Anonymous called on people to protest against the church, and in February thousands of people gathered in various centers in demonstrations against the church, some wearing mask for the movie “V for Vendetta” to protect their identity.
2009- Protest against the falsification of the elections in Iran. In June 2009, presidential elections took place in Iran, in which, not surprisingly, Mahmoud Ahmadinejad won. Allegations of fraud in the elections led the Anonymous group along with The Pirate Bay to create an opposition website to the Iranian regime that attracted tens of thousands of visitors and allowed the free transfer of information in the censored country.
2010- Operations Payback- The giant conglomerate Sony caught the attention of Anonymous after it became known that Sony is suing individuals who created software that allows users to run PlayStation 3 on Linux.

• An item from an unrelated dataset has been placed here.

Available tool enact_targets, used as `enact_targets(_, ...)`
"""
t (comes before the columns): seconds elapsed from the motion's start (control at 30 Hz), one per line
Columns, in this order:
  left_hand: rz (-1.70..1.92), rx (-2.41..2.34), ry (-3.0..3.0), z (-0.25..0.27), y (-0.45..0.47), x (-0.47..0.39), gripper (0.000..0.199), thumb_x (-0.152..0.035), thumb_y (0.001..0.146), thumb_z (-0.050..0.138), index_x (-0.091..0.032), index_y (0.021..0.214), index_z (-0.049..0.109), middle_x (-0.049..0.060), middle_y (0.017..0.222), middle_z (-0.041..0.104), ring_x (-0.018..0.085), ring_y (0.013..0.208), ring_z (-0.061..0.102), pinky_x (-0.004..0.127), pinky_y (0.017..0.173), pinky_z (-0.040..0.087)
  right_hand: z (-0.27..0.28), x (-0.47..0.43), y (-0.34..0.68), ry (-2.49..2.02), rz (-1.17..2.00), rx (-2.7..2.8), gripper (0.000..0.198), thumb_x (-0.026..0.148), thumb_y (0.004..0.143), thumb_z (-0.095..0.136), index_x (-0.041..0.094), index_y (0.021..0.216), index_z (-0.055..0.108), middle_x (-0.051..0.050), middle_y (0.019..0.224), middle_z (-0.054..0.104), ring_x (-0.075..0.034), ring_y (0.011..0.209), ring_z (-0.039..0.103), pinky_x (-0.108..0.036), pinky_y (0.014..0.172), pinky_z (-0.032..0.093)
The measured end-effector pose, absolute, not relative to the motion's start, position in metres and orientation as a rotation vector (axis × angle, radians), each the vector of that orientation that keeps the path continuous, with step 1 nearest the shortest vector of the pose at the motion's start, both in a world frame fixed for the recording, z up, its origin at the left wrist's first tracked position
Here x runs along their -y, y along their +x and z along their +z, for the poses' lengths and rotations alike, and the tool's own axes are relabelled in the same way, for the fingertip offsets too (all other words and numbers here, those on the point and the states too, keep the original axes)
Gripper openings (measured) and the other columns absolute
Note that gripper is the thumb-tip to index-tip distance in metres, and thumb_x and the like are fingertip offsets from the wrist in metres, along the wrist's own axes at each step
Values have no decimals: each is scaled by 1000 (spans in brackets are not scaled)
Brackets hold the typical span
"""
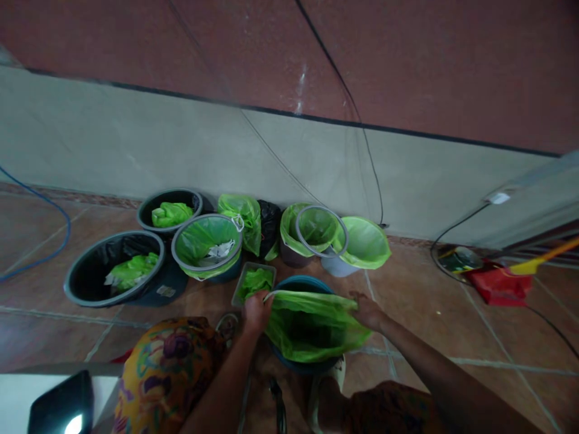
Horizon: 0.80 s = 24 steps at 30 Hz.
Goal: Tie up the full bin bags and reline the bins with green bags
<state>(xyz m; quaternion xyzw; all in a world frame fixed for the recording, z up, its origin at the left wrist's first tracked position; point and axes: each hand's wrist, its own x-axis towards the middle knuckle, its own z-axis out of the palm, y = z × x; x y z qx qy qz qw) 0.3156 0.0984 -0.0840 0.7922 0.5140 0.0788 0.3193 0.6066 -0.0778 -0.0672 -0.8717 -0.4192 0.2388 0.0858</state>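
A green bin bag (312, 328) is stretched between my two hands, its mouth spread wide over a blue bucket (304, 282). The bag covers most of the bucket; the far rim shows behind it. My left hand (257, 312) is closed on the bag's left edge. On the opposite side, my right hand (367, 311) grips the right edge. Just beyond my left hand sits a small clear tub (236, 292) with crumpled green bags (257, 281) in it.
Lined bins stand along the wall: a grey-rimmed bin (205, 271), a pale bin (339, 265) and dark bins (154, 295) at left. A loose grey ring (346, 238) leans on one. At right lie a red dustpan (497, 288) and cables. A dark device (61, 404) rests at lower left.
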Motion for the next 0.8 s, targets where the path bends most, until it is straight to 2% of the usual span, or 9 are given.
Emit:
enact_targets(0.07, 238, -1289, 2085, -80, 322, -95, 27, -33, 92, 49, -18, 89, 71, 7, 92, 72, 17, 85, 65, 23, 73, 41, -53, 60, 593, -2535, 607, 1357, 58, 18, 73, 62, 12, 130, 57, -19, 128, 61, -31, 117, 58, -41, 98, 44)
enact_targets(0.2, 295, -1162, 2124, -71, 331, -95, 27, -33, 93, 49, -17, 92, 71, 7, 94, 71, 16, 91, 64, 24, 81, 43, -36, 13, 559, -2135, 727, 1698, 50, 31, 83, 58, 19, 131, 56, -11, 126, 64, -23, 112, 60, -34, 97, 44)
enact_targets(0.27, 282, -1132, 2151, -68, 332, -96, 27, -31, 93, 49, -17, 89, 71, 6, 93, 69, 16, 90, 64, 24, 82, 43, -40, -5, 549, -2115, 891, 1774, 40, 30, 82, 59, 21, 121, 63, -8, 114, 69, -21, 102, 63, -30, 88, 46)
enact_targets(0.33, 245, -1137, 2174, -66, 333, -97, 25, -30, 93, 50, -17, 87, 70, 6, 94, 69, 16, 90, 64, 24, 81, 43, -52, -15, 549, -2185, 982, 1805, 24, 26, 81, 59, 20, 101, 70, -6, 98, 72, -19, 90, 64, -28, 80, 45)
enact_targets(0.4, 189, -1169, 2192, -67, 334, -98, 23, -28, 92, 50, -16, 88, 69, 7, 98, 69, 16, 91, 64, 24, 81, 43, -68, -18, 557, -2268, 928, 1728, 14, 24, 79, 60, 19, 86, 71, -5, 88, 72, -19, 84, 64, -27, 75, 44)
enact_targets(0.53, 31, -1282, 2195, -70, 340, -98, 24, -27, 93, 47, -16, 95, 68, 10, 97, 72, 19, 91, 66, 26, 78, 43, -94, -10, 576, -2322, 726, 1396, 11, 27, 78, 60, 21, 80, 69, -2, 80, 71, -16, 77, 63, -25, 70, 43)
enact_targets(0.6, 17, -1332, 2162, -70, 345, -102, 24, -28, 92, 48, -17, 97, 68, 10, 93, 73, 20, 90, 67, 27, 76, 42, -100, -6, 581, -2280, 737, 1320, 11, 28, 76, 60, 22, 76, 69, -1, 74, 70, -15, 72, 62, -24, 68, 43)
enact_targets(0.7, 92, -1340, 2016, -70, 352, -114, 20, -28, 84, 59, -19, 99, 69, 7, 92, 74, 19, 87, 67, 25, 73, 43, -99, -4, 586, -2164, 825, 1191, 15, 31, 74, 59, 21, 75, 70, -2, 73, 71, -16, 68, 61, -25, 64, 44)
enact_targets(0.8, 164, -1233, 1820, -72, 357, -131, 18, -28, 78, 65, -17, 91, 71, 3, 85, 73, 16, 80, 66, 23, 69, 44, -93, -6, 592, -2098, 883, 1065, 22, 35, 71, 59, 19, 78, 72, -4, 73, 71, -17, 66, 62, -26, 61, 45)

Anonymous responded by shutting down Sony’s website, harassing employees, and creating disruptions in the corporate network.
2010 – Support for the WIKILEAKS site – In February 2010, the site used by whistleblowers to publish classified and stolen documents was under pressure from many parties to stop its operations.
Anonymous announced their full support for WIKILEAKS and began DDOS attacks on Mastercard, Visa, PayPal, Amazon, and SWISS Bank in response to actions seen as anti-WIKILEAKS, such as stopping the possibility of donating to the site.
After the founder of the site was arrested in London, Anonymous disabled the website of the Swiss Ministry of Justice because they demanded that England hand over the detainee. The website of the Zimbabwean government was also taken down by hackers because they censored the site.
2011- The Arab Spring. Many countries that took part in the Arab Spring became a target in the hands of the hacker group that supported the protesters, including countries such as Tunisia, Egypt, Bahrain, Libya, Jordan, and Morocco.
2011- In June, Anonymous attacked over 90 Indonesian government websites in response to the blocking of WikiLeaks and The Pirate Bay.
2011 – Anonymous announced that in response to the Stuxnet virus created by the United States and Israel designed to target the Iranian nuclear program, Anonymous would attack the Knesset website and disable it.
2012 – Megaupload website that provided file-sharing services were shut down by the United States Department of Justice and the FBI, which led to an attack by Anonymous on the US government, taking down the Department of Justice website.
The attack included, among other things, the use of new and sophisticated attack methods, in which various Internet users who clicked on links in chat rooms and on Twitter actually participated, even without their knowledge, in denial of service attacks.
2013 – Opisrael – Planned for Holocaust memorial Day – April 7, 2013. The website of the “Bigger Than Life” organization, which accompanies families whose children are diagnosed with cancer, was attacked and its home page was vandalized with antisemitic and anti-Israel messages. Other sites such as Yad Vashem, the Ministry of Defense, the Election Commission, and the Ministry of Foreign Affairs were shut down for several hours.
The attack was also accompanied by false reports published by the hackers, including damages worth 5$ billion allegedly caused.
2014- Support for Hong Kong’s independence- Following the riots in Hong Kong, the people’s demand for independence, and the violent response of the Chinese government to suppress the riots, Anonymous declared support for the protesters and began attacks on private companies in Hong Kong that support the Chinese regime.
2015- Anonymous declared that it is against the terrorist organization ISIS after the terrorist attack in Paris
2022- Anonymous made headlines for a string of successful attacks against Russia as part of its support for Ukraine, leaking documents and information about senior military personnel. Blocking websites of individual organizations
Those who continue to do business with Russia, shutting down government websites of Russia and Belarus, bypassing censorship in Russia and publishing photos from the war, and training other activists who will fight for Ukraine.